Throughout the listing below, show every line in which "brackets" occurs.

Supplied records START

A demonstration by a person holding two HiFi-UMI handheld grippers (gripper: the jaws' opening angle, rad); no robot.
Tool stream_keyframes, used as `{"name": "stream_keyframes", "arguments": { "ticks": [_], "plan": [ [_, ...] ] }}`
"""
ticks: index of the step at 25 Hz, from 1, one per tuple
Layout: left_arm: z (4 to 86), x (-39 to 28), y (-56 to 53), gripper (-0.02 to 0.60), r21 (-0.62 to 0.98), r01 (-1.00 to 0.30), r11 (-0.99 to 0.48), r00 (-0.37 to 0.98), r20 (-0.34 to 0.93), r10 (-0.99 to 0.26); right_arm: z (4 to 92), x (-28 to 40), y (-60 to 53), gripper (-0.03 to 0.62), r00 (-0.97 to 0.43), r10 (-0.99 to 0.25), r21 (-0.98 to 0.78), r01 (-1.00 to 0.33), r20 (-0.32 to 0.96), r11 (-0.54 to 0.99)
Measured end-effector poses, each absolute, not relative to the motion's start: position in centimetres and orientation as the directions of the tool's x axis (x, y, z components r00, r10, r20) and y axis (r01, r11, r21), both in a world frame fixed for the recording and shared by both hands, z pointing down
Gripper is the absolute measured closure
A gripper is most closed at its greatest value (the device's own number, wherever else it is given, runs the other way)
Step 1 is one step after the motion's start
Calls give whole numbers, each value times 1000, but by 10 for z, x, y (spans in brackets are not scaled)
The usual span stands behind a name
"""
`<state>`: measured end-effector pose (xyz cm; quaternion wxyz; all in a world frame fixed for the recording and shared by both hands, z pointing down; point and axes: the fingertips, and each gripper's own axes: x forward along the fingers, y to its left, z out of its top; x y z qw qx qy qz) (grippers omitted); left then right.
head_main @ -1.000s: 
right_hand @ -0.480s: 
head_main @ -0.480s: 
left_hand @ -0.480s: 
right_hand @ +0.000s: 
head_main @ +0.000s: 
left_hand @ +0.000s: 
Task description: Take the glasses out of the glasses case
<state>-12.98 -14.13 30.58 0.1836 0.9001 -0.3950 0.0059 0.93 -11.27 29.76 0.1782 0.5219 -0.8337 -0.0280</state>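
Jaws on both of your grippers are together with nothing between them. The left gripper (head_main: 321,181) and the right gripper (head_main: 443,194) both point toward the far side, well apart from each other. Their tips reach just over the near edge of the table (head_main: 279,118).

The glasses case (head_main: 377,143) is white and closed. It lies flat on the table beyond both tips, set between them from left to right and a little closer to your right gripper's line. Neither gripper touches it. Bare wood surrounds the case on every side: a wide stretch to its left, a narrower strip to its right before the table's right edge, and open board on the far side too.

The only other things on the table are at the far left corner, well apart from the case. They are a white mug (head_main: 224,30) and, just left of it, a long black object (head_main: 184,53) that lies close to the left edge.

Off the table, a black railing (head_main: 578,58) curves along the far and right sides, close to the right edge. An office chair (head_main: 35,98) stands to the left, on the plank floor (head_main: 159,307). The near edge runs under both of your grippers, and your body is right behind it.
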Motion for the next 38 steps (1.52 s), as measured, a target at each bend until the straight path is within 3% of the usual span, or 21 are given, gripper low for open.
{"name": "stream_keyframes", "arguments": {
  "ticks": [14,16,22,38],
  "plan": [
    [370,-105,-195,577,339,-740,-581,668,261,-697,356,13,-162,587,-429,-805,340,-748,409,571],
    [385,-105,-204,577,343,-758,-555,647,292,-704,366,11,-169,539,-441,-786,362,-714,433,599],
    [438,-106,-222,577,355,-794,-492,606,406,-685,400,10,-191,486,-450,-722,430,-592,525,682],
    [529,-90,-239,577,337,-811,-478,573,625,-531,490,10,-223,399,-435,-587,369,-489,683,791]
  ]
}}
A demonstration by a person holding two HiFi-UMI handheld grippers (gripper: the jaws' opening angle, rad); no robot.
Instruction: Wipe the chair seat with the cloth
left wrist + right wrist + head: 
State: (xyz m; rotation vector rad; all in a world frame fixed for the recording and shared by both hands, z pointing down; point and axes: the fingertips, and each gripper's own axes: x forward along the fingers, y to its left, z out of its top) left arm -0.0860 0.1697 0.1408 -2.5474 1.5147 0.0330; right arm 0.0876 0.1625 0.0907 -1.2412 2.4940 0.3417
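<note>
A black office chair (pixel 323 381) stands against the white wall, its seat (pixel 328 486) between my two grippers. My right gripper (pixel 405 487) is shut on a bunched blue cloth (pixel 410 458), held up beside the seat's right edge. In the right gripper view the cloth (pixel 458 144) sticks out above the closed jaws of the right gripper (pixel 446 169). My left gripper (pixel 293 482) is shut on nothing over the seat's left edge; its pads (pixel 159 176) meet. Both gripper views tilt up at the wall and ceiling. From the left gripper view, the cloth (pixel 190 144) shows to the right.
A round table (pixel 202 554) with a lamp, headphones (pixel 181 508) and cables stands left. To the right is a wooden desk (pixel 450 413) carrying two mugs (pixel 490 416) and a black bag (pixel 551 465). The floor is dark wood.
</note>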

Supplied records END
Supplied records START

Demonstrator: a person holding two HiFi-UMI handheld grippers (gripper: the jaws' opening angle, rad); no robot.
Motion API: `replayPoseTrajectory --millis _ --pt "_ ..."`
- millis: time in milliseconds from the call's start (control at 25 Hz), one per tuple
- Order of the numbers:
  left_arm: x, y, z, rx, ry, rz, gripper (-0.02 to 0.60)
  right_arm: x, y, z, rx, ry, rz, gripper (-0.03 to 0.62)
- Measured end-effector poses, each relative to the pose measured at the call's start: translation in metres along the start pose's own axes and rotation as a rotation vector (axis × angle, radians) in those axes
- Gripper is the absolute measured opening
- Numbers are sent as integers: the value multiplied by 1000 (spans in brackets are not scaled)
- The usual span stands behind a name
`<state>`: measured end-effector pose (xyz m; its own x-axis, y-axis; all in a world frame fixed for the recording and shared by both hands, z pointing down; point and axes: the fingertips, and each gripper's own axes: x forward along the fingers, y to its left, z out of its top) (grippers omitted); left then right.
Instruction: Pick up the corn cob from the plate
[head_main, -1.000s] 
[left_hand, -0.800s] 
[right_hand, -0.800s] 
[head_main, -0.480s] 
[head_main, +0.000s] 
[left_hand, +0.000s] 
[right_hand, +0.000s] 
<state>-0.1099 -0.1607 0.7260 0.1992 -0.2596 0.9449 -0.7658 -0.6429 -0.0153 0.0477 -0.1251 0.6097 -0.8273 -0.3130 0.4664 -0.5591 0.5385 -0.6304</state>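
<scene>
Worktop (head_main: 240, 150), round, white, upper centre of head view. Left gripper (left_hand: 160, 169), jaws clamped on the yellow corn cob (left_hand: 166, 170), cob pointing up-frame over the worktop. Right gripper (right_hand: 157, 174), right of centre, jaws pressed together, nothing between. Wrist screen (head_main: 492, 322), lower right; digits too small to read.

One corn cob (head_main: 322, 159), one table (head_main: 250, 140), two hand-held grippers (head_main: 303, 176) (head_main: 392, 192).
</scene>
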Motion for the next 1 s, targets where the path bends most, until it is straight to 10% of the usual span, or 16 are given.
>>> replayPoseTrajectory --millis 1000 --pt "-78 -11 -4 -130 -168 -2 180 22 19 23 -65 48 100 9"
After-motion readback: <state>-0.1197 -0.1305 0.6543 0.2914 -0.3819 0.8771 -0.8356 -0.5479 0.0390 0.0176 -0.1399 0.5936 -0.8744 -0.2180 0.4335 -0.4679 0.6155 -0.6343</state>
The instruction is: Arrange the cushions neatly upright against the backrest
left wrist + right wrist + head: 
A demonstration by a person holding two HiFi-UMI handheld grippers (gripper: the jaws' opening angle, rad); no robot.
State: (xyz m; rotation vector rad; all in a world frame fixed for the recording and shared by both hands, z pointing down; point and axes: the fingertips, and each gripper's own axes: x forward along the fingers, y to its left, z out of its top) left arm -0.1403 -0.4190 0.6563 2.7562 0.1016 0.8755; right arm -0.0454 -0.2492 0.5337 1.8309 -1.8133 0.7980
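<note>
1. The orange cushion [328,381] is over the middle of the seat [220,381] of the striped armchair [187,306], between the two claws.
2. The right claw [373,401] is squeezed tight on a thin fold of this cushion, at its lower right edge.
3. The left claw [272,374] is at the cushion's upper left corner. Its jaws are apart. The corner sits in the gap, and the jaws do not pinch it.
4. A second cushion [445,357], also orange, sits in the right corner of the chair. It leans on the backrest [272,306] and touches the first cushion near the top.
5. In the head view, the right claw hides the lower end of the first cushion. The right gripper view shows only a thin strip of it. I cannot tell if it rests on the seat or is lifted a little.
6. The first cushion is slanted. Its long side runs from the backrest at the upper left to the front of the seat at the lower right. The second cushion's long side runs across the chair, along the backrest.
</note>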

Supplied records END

Exercise solution =
Calls give whole numbers, each value times 1000, but by 10 for z, x, y (spans in brackets are not scaled)
- Numbers are sent as integers: the value multiplied by 1000 (spans in brackets are not scaled)

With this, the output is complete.